Manual Trigger: The workflow starts when the user clicks the ‘Test workflow’ button.
2. Set Website URL: The workflow assigns the sitemap URL from which to scrape data.
3. Get List of Website URLs: It retrieves a list of URLs from the specified sitemap.
4. Convert to JSON: The URLs are converted from XML format to JSON for easier processing.
5. Create List of Website URLs: The workflow creates a list of individual website URLs from the JSON data.
6. Filter By Topics or Pages: It filters the URLs based on specified conditions to focus on relevant content.
7. Limit: The workflow limits the number of items processed to prevent overload.
8. Loop Over Items: For each filtered URL, the workflow proceeds to scrape the content.
9. Jina.ai Web Scraper: It sends a request to Jina.ai to scrape the webpage content.

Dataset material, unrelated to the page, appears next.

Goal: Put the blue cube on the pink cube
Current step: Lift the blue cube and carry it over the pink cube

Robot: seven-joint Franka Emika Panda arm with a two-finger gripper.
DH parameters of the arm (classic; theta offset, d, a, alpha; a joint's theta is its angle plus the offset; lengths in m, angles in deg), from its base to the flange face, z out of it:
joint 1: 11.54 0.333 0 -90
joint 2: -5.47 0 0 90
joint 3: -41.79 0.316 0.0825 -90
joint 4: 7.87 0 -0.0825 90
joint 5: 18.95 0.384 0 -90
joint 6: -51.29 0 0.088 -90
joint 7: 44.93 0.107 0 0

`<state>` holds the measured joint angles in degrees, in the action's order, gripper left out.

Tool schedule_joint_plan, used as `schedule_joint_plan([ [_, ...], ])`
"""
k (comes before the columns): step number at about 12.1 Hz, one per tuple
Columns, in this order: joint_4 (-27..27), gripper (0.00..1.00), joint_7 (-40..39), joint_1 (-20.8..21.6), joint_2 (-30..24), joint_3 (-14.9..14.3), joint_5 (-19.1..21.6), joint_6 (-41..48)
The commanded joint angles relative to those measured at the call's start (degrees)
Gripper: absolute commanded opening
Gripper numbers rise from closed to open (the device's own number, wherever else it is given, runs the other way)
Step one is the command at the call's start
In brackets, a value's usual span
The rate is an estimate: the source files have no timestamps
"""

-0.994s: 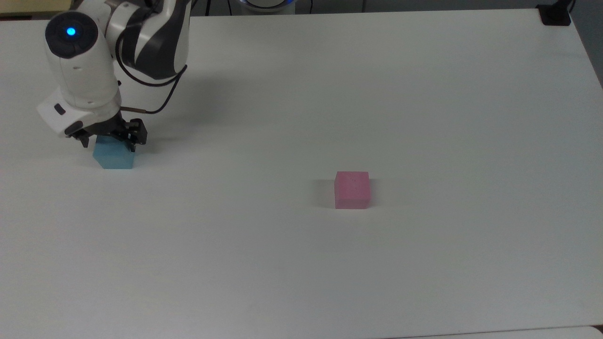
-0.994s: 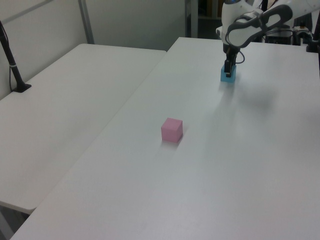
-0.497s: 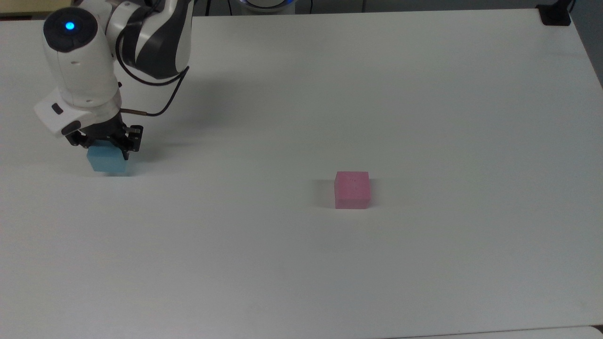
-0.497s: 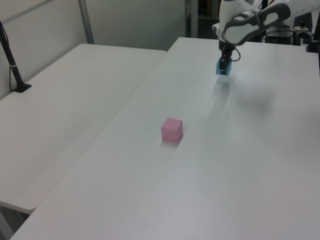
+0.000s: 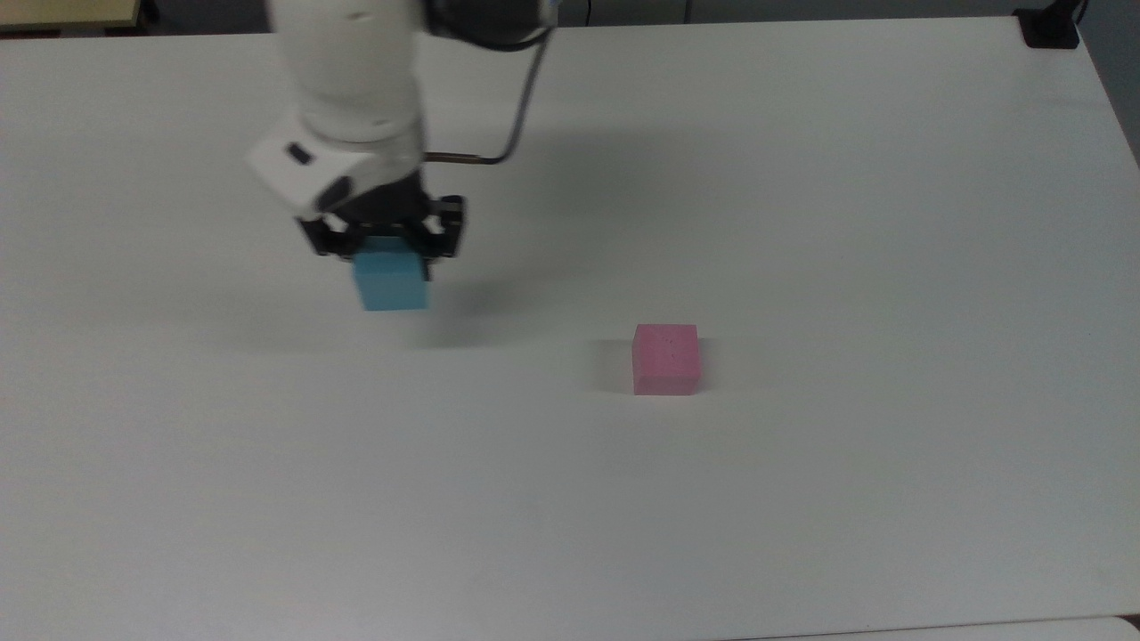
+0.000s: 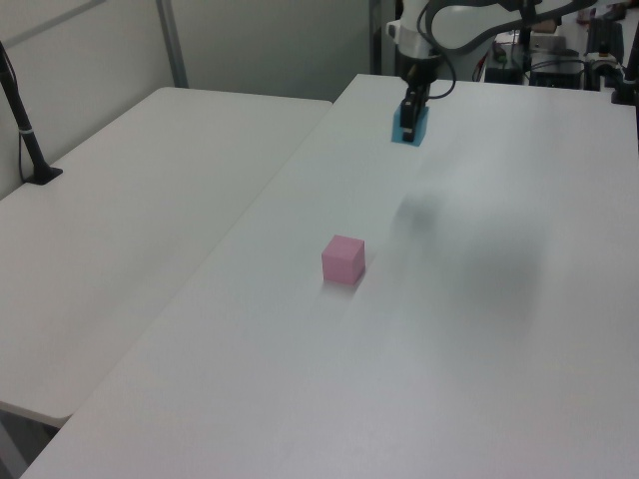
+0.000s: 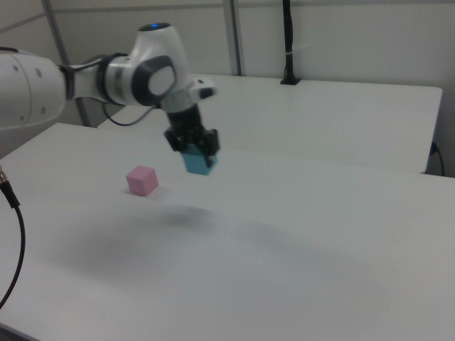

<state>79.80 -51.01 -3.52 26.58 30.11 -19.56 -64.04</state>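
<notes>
I am carrying the blue cube, clamped in the end effector, above the counter; placement on the pink cube is outstanding.

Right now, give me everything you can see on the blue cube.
The blue cube is a small, plain-faced, matte light-blue block that looks like foam. It is roughly level, held off the white table by the end effector, whose fingers clamp its upper part; a soft shadow lies on the table below it. Nothing else touches it. In the top view it hangs left of the pink cube, well apart from it.
</notes>
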Motion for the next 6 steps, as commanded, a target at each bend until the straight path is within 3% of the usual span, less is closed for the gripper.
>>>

10. Extract Title & Markdown Content: The workflow extracts the title and markdown content from the scraped data.
11. Save Webpage Contents to Google Drive: Finally, it saves the extracted content to Google Drive, organizing it for future access.
12. Wait: The workflow pauses to manage the flow and ensure smooth operation.

Customization Guide

Users can customize this workflow by:
- Changing the Sitemap URL: Modify the value in the ‘Set Website URL’ node to scrape a different website.
- Adjusting Filters: Update the conditions in the ‘Filter By Topics or Pages’ node to focus on different topics or pages of interest.
- Modifying Data Saving Options: Change the parameters in the ‘Save Webpage Contents to Google Drive’ node to save files in different folders or with different naming conventions.
- Altering the Limit: Adjust the maximum number of items processed in the ‘Limit’ node to suit the workload.
- Adding More Nodes: Expand the workflow by adding additional nodes for further processing or analysis of the scraped data.